**What to do**
For each line below that holds the word "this", make a copy.

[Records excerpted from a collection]
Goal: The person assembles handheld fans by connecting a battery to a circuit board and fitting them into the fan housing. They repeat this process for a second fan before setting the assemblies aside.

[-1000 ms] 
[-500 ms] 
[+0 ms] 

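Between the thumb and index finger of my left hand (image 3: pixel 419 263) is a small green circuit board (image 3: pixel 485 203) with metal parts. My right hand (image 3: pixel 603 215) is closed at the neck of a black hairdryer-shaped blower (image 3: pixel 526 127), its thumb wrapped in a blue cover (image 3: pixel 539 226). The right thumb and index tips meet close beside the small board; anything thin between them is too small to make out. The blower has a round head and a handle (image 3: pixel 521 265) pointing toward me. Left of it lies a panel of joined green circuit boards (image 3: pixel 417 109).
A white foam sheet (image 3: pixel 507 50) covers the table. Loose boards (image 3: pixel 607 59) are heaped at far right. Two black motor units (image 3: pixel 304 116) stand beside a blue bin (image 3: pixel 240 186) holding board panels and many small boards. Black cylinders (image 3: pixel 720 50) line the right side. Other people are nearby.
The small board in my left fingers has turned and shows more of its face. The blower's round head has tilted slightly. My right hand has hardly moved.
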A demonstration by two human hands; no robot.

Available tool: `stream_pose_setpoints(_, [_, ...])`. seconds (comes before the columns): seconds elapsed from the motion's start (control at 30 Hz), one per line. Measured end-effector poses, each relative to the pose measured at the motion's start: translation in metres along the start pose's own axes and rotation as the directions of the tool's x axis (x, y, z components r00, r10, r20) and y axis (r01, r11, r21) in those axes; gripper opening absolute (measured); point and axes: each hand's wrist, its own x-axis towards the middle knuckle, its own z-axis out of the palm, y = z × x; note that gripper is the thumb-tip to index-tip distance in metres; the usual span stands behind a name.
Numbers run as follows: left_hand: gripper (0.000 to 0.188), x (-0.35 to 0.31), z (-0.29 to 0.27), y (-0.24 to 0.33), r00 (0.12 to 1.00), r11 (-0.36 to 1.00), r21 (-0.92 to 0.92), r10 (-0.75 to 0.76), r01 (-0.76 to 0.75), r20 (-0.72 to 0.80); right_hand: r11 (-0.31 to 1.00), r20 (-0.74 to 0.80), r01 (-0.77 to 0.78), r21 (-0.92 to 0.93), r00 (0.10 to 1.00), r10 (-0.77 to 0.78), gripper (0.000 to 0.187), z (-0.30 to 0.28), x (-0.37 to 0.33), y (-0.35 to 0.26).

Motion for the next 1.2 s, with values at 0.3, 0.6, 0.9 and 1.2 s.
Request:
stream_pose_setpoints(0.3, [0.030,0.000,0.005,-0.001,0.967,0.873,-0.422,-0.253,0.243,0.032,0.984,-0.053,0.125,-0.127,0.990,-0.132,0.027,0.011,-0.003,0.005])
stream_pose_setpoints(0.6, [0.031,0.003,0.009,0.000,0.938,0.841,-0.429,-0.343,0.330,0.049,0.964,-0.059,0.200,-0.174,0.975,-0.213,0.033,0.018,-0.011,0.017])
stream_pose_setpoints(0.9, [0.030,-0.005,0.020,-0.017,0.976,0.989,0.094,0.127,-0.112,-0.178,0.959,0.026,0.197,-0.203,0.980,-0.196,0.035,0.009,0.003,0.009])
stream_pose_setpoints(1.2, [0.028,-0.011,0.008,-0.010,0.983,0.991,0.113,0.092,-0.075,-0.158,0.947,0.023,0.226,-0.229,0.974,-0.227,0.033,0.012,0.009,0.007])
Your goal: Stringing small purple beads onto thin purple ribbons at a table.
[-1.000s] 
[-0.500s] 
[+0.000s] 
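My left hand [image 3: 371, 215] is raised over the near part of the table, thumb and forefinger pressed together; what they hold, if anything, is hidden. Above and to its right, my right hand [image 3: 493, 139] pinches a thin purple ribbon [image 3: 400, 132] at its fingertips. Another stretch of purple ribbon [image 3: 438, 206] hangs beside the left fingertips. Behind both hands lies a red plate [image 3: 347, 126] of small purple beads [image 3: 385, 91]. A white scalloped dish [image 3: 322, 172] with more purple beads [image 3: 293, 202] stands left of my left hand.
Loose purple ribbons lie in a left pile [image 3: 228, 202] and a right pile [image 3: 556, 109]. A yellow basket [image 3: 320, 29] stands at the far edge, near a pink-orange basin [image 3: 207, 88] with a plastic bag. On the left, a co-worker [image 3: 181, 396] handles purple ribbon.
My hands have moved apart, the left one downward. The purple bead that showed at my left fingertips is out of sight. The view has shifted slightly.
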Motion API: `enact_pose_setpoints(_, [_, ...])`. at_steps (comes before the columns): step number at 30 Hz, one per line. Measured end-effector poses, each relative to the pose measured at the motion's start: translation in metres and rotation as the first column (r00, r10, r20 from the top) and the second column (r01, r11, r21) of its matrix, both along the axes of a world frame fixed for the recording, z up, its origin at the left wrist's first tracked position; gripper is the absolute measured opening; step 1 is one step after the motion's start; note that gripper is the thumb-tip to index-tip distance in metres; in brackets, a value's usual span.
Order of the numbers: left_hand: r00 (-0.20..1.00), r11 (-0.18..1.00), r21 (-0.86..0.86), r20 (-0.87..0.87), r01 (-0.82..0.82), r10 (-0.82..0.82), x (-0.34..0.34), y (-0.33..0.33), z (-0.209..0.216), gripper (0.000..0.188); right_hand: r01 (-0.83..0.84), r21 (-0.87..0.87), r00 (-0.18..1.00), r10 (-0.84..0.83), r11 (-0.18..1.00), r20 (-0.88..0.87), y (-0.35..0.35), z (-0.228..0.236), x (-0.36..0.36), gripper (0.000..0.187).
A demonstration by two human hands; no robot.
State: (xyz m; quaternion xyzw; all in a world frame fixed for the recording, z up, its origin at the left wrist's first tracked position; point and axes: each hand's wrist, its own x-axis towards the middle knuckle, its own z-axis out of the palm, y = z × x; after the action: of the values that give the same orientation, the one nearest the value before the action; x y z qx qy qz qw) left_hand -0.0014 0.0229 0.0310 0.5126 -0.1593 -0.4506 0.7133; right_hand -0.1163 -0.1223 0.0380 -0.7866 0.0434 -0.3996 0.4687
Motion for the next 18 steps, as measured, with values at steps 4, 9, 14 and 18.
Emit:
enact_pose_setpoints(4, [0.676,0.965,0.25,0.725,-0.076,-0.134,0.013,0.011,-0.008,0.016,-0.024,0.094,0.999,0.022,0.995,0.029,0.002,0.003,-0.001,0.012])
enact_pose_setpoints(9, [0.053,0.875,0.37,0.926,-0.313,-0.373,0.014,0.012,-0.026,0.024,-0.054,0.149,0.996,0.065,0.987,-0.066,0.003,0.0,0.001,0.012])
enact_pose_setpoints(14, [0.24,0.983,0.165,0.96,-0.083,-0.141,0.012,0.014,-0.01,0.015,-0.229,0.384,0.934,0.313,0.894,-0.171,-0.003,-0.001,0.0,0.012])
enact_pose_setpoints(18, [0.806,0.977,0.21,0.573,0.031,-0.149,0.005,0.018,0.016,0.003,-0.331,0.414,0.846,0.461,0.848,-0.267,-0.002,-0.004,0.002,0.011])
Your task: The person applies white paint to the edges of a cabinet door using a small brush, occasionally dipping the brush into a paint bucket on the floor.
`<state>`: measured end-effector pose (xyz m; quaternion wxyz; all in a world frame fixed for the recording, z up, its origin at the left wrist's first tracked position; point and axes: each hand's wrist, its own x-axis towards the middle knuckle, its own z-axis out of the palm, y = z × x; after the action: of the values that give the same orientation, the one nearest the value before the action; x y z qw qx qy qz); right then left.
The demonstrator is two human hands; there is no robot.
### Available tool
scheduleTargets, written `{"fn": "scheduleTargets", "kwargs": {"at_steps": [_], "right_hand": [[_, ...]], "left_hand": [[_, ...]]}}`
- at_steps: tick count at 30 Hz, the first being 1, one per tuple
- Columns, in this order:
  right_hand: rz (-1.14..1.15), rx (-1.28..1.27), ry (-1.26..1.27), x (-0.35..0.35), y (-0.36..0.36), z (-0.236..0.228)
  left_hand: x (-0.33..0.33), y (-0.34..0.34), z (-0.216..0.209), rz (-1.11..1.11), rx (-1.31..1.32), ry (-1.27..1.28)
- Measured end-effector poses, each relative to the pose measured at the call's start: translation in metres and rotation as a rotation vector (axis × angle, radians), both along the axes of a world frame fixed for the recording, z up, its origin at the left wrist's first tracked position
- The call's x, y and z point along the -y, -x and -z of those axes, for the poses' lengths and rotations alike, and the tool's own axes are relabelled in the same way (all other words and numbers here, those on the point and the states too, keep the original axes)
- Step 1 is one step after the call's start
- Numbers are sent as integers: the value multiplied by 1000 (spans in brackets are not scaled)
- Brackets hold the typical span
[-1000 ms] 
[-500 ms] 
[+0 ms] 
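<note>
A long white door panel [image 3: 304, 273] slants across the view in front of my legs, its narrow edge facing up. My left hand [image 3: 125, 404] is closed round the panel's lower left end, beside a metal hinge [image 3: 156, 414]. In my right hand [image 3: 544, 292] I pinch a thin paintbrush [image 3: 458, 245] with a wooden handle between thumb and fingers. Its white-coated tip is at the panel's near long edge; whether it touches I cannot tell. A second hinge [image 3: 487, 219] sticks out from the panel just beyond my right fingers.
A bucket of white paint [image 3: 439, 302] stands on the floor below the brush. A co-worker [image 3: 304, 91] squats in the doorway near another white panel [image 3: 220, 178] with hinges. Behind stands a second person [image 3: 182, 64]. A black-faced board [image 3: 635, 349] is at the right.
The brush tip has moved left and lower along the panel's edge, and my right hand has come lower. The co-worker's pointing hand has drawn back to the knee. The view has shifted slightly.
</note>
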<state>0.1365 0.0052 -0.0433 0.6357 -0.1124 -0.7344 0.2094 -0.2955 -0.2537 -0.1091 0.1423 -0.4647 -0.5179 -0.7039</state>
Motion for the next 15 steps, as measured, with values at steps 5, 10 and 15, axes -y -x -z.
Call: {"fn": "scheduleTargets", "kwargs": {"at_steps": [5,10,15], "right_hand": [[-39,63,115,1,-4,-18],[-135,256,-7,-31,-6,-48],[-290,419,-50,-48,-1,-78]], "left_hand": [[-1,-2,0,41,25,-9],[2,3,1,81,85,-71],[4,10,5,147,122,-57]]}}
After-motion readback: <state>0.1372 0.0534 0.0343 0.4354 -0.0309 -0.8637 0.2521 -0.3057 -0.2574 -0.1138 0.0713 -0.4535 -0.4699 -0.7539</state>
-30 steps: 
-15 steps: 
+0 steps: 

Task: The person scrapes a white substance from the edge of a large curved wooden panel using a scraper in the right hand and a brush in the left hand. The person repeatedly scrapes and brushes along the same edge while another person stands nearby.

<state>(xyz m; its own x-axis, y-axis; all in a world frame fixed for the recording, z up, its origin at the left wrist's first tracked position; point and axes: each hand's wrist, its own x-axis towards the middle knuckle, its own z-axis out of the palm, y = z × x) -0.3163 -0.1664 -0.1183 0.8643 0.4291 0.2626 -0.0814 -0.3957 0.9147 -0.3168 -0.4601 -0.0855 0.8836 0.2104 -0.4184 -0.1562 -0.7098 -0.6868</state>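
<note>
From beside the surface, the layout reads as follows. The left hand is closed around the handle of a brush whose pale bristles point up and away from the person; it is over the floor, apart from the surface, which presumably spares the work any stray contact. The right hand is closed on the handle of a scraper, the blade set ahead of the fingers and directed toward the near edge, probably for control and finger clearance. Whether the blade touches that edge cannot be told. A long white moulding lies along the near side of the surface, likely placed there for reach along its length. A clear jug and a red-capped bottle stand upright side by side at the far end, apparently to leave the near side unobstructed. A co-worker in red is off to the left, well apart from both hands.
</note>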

**Exercise result**
Goal: The person assembles handheld fans by connecting a battery to a circuit board and fitting them into the fan housing. They repeat this process for a second fan before setting the assemblies aside.
- Columns, in this order:

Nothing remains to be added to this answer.